What is the 10 001st prime number?
Solution
The easiest way to solve this problem is checking number by number if it's a prime and if so, incrementing a counter until 10001. Since every prime after 2 is odd, we can increment by two, which halves the actual search space. However, it is also known that all primes except 2 and 3 have the form \(6k\pm 1\), which allows us to go in steps of 6. An implementation can then look as follows:
function solution(L) {
var c = 2;
var n = 0;
while (c < L) {
n+= 6;
if (isPrime(n + 1)) {
c++;
}
if (isPrime(n - 1)) {
c++;
}
}
// Add one for the final prime being of the form 6k + 1
return n + 1;
}
solution(10001);
A function isPrime is used in the solution.

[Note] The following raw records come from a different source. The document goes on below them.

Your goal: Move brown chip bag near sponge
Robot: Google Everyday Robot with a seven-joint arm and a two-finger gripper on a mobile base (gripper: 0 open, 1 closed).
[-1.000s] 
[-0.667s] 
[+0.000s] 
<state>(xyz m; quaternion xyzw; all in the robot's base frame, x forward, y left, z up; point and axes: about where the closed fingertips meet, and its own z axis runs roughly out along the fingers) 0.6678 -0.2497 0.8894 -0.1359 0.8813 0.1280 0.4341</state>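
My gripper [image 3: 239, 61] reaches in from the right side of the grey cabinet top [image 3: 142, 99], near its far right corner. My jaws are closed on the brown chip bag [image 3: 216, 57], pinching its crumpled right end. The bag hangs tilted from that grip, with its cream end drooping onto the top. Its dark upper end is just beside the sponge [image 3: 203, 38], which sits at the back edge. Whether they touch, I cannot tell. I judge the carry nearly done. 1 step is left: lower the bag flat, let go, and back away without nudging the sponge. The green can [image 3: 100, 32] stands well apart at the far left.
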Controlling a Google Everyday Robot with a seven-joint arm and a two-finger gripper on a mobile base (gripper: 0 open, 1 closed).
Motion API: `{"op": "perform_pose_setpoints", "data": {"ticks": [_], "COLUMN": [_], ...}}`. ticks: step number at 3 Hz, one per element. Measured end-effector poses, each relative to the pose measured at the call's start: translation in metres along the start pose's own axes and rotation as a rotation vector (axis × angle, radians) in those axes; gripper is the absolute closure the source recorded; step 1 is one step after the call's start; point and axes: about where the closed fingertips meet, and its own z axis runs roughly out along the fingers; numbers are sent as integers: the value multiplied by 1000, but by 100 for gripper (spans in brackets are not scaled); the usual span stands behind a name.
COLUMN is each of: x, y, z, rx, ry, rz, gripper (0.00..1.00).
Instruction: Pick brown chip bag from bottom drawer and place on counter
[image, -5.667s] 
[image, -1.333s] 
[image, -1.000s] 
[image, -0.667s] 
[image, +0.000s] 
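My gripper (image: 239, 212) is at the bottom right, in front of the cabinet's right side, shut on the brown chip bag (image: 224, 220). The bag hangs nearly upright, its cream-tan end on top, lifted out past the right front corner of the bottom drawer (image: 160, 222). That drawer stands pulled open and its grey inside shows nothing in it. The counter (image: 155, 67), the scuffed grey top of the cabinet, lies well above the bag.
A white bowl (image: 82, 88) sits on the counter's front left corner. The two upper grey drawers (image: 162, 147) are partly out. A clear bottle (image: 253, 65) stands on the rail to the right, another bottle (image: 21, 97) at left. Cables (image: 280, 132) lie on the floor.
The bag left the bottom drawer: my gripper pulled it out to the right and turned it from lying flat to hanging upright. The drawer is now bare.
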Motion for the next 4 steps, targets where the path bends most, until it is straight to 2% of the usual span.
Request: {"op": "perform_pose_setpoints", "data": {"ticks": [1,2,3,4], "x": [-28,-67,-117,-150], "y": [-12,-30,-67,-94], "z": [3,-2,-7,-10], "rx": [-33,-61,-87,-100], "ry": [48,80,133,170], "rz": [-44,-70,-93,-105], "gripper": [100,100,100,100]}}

A primal check can be done by looping from 2 to \(n\) and check if any number on the way divides our number. If not, we found a prime. One optimization is to loop to \(\sqrt{n}\) instead of the whole space, since only multiples of already known primes remain above the limit. What we also can do is unrolling checks of multiples of 2 and 3, which allows us to loop in a stepwidth of 6, which however requires a check of every \(i+2\) as well. The implementation can then be stated as:
function isPrime(n) {
if (n < 2)
return false;
if (n % 2 === 0)
return n === 2;
if (n % 3 === 0)
return n === 3;
var h = Math.floor(1 + Math.sqrt(n));
var i = 5;
while (i <= h) {
if (n % i === 0)
return false;
if (n % (i + 2) === 0)
return false;
i += 6;
}
return true;
}
As such, the complexity of isPrime is bound to \(O(\sqrt{n})\), which results in an overall complexity of \(O(n\sqrt{n})\). Using a sieve could speed up things here, but utilizes a space complexity of \(O(n)\).